Un séjour hors de l’Union européenne, de l’EEE ou de la Suisse doit être analysé selon les conventions de sécurité sociale éventuellement applicables et le droit du pays concerné. Il n’existe donc pas un seuil européen de 25 % ou 50 % transposable automatiquement au monde entier.
L’employeur peut avoir des raisons objectives de refuser certains lieux
La sécurité informatique, la confidentialité de données, les restrictions d’accès à certains systèmes, les assurances ou les obligations locales peuvent rendre un pays problématique pour une entreprise. Un refus ne doit pas être analysé uniquement comme une question de préférence managériale.
Pour les métiers traitant des données sensibles ou soumises à des contraintes réglementaires, le lieu de connexion peut avoir une importance particulière.
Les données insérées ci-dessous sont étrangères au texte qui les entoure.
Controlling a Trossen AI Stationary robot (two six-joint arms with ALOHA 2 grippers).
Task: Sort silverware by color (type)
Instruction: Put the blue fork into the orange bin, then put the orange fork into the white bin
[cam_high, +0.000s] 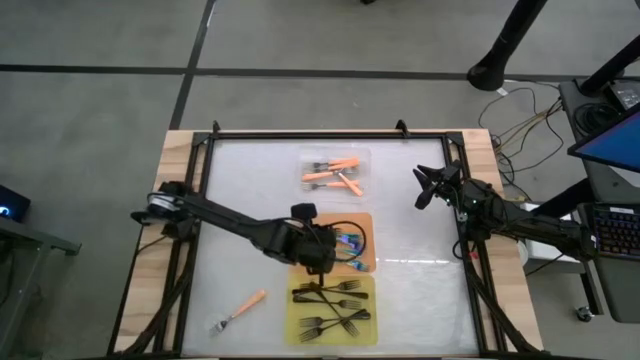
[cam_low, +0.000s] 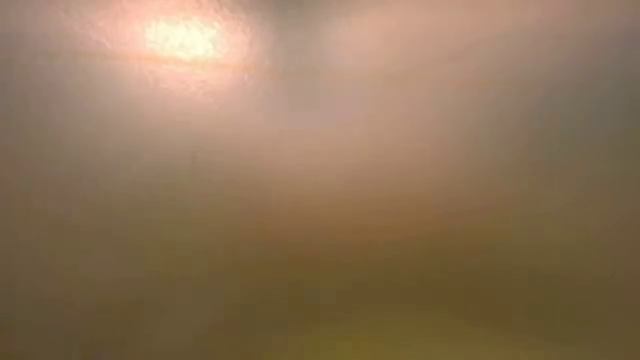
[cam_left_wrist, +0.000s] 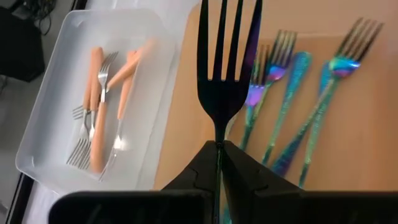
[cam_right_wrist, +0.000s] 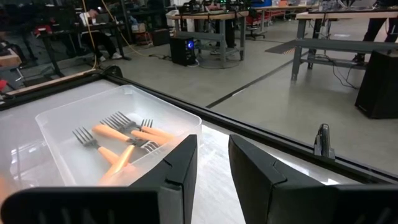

Le lieu déclaré compte aussi en cas d’accident
Le Code du travail prévoit une présomption d’accident du travail lorsque l’événement survient sur le lieu où est exercé le télétravail pendant l’activité professionnelle. Lorsque le salarié travaille depuis un lieu différent de celui autorisé ou déclaré, la discussion factuelle peut devenir plus complexe.
La fiche consacrée à l’accident survenu en télétravail détaille cette présomption et les éléments utiles pour reconstituer les circonstances.
Les frais et allocations ne sont pas automatiquement identiques à l’étranger
Le barème Urssaf français de l’allocation forfaitaire de télétravail concerne le traitement social de remboursements de frais en France. Il ne règle pas à lui seul les frais supplémentaires liés à un séjour volontaire dans un autre pays.
Avant le départ, mieux vaut donc déterminer par écrit le lieu, la période, les horaires, le matériel, les coûts éventuellement pris en charge et la procédure à suivre en cas d’incident.